Dana’s eyes snapped open and she saw her then, standing at the edge of the trees. Her face was white, splattered with red. She was breathing heavily and shivering, walking without assistance, but unsteady on her feet. And then her whole body seemed to sway and she dropped to her knees.
Her heart pounding in her throat, Dana ran to her. Just as she reached her, Kellen lifted her arms, welcoming her against her chest. Inhaling raggedly, Dana tightened her hold on Kellen, an agony of relief rushing through her.
“Kellen.” Dana closed her eyes and let out a shuddering breath. “God, I thought I lost you. I thought you were blown up. Oh God. Thank you for coming back to me.”
Kellen smiled wanly, attempted to wipe the blood from her face, then rested her head wearily against Dana’s forehead. “I was not blown up. And just to be clear, I wouldn’t leave you. Trust me on that.”

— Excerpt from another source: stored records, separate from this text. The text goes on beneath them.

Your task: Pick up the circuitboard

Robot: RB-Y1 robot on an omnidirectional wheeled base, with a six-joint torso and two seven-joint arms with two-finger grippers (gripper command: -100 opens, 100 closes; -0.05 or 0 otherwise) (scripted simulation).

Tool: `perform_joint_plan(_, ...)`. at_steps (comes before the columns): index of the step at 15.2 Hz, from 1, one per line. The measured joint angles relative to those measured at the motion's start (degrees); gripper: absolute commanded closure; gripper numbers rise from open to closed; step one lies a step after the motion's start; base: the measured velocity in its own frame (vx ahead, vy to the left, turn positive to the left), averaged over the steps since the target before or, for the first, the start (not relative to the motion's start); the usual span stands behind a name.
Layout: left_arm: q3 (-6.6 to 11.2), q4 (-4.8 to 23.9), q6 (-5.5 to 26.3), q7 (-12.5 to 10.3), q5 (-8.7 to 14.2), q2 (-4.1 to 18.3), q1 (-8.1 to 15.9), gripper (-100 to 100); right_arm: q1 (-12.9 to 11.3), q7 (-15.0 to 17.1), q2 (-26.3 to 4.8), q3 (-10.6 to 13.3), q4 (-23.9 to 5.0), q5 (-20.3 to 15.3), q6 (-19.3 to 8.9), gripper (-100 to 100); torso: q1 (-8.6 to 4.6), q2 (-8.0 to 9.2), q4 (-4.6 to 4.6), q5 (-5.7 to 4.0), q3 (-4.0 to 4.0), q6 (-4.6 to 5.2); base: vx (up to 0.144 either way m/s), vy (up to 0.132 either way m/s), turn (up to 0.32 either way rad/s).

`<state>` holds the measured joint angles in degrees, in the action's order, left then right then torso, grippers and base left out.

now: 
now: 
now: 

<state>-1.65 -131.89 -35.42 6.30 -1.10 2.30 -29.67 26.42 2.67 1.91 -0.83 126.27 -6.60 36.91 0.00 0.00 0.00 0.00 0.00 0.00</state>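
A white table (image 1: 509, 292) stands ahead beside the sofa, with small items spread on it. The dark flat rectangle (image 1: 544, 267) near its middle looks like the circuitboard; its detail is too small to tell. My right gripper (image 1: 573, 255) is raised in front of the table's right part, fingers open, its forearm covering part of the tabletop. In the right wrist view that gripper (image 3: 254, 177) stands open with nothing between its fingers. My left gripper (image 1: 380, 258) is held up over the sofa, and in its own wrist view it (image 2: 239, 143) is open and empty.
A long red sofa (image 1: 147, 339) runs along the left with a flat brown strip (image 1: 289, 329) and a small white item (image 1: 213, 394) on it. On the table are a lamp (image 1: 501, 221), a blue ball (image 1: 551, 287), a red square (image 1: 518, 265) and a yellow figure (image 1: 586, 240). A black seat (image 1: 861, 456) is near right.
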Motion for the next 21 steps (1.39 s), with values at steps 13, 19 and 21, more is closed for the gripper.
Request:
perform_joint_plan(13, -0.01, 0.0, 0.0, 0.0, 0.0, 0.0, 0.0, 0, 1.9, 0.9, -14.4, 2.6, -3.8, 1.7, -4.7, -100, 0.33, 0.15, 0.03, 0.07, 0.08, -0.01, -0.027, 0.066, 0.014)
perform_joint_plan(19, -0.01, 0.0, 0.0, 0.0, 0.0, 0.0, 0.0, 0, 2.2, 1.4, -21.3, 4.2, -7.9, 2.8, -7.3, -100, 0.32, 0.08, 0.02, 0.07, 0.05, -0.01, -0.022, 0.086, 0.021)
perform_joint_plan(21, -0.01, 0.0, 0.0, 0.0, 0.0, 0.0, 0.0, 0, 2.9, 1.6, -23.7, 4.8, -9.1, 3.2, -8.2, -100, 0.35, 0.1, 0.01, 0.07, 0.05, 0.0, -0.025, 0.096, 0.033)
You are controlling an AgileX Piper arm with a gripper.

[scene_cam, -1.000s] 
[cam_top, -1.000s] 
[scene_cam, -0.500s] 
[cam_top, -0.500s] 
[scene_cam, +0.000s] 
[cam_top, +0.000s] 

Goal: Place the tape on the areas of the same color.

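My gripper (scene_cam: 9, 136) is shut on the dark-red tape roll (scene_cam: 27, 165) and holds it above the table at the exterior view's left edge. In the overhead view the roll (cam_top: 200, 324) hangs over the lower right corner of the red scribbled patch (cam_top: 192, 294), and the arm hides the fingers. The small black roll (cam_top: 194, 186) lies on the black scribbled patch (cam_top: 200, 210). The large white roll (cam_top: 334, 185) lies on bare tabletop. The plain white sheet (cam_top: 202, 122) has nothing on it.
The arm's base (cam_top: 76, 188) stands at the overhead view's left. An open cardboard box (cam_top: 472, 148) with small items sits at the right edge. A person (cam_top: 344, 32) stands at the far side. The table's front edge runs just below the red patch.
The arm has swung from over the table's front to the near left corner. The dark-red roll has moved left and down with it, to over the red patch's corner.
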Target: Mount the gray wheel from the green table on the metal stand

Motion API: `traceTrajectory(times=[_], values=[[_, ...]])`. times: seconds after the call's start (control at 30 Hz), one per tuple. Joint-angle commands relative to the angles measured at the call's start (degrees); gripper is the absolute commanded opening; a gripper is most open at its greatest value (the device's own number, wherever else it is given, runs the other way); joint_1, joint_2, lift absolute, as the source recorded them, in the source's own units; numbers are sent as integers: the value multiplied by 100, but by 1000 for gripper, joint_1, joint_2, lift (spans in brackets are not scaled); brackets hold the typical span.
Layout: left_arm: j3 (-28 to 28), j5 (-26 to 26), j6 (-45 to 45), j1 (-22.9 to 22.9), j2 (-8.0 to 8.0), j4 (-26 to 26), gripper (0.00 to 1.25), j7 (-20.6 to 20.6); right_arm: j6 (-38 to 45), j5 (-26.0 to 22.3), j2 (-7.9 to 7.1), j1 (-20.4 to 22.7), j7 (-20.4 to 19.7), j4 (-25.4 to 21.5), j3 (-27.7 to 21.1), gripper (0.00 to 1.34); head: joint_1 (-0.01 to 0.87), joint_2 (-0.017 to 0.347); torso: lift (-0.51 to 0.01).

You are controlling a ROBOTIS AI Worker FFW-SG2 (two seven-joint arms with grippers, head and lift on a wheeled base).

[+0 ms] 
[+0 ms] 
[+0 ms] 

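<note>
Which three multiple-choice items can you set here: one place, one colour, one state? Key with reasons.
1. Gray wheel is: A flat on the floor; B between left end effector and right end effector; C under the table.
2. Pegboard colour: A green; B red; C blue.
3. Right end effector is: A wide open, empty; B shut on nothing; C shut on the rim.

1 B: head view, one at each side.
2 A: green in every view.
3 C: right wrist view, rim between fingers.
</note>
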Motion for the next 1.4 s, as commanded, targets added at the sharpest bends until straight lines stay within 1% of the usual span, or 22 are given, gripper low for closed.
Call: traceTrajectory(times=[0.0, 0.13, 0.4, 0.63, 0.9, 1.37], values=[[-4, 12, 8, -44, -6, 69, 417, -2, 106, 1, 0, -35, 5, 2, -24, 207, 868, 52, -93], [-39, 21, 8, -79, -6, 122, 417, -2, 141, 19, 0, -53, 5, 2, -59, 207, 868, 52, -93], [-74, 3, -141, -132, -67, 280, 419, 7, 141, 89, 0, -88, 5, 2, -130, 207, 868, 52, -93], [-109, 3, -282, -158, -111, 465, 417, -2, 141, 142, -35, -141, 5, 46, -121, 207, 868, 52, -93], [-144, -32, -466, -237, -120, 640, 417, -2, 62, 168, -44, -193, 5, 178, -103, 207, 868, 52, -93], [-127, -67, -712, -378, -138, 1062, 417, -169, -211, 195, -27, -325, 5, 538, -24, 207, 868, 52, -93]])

“But you’re bleeding. Where are you hurt? Let me see.”
“I’m okay, Dana. I was a little closer than I’d hoped to be, that’s all.”
Dana moved away a little. “That’s why you told me to trust you? This was planned? You knew this would happen?”
Kellen winced. “Not exactly. Special Agent Grant and I, we figured Broussard would show. The plan was for me to lead him away to where the FBI sharpshooters were waiting.”
“You mean they were using you as bait?”
“Not really. Well, kind of. But I’m wearing Kevlar”—she knocked her knuckles against her chest—“so I’d be protected. It’s just that no one anticipated the suicide vest.”
Dana wanted to know how wearing Kevlar would have saved her from a head shot. But when Kellen closed her eyes and pressed her fingers against her lids, Dana knew she was still seeing Broussard. Replaying what had happened in her mind. “Kellen?”
“He—he told me to get on my knees. Told me to put my hands behind my head while he walked a few feet away from me.” Kellen swallowed visibly. “I’m not sure, Dana, but I think he hesitated.”